### ACTIVITY
Only one stretch of the listing below is wanted. Begin at the line that has "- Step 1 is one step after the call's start", stop after the line that has "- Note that", and repeat every line in between exactly.

### INPUT DATA
※

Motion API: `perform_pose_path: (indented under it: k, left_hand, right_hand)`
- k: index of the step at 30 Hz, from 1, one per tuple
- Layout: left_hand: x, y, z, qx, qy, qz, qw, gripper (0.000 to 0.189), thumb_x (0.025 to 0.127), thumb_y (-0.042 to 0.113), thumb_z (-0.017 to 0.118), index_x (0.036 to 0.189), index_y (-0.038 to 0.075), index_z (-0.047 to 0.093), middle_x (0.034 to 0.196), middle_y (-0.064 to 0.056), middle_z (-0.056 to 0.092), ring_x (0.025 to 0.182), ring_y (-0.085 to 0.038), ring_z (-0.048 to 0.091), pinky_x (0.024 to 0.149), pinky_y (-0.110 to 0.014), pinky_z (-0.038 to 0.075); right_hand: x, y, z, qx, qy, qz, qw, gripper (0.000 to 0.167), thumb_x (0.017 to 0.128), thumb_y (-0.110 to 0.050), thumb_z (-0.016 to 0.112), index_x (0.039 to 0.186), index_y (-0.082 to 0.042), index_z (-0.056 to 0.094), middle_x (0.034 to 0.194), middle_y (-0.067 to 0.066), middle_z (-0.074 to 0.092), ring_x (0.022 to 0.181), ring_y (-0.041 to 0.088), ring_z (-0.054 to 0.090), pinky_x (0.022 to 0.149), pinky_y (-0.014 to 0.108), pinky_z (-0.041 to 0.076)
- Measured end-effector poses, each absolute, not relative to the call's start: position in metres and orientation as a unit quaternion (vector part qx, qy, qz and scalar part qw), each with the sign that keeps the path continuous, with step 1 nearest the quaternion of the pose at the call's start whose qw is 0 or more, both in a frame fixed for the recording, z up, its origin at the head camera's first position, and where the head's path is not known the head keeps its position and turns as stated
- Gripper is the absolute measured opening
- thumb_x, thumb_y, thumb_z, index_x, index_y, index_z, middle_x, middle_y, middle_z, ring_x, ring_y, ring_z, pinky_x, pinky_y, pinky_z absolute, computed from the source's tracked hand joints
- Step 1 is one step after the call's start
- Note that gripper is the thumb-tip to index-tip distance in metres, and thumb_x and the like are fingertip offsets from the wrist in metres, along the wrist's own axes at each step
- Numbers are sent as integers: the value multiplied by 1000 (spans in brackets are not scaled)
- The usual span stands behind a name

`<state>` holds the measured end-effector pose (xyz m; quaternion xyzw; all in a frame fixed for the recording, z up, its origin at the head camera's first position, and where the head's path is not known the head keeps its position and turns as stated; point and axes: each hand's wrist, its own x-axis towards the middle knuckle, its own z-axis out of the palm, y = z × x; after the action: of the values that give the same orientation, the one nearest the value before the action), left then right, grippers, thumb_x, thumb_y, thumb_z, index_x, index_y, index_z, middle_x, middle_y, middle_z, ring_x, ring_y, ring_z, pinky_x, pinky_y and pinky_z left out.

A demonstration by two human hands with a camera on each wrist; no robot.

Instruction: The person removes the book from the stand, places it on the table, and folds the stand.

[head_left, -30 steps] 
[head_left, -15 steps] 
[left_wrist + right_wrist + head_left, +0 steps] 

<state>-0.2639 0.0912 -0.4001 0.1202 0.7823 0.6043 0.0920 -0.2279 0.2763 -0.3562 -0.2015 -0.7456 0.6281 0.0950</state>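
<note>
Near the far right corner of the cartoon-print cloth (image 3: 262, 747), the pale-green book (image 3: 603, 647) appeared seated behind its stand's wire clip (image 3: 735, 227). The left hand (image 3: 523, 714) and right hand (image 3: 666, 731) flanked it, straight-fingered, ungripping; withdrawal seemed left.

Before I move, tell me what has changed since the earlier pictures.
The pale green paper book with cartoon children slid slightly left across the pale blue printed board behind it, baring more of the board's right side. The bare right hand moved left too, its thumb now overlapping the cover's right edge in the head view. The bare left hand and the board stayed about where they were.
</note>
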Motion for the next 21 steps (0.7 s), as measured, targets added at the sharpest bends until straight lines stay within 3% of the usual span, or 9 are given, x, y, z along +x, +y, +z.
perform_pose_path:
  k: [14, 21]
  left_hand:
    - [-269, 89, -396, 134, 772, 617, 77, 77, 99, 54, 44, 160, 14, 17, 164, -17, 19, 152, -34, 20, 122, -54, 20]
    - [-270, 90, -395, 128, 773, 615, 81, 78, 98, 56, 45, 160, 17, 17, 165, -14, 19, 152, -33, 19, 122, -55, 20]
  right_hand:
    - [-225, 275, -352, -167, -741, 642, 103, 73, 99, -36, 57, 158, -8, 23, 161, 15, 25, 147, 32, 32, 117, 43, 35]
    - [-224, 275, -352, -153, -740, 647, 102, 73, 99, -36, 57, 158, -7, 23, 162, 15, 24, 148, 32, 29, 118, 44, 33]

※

### OUTPUT
- Step 1 is one step after the call's start
- Note that gripper is the thumb-tip to index-tip distance in metres, and thumb_x and the like are fingertip offsets from the wrist in metres, along the wrist's own axes at each step

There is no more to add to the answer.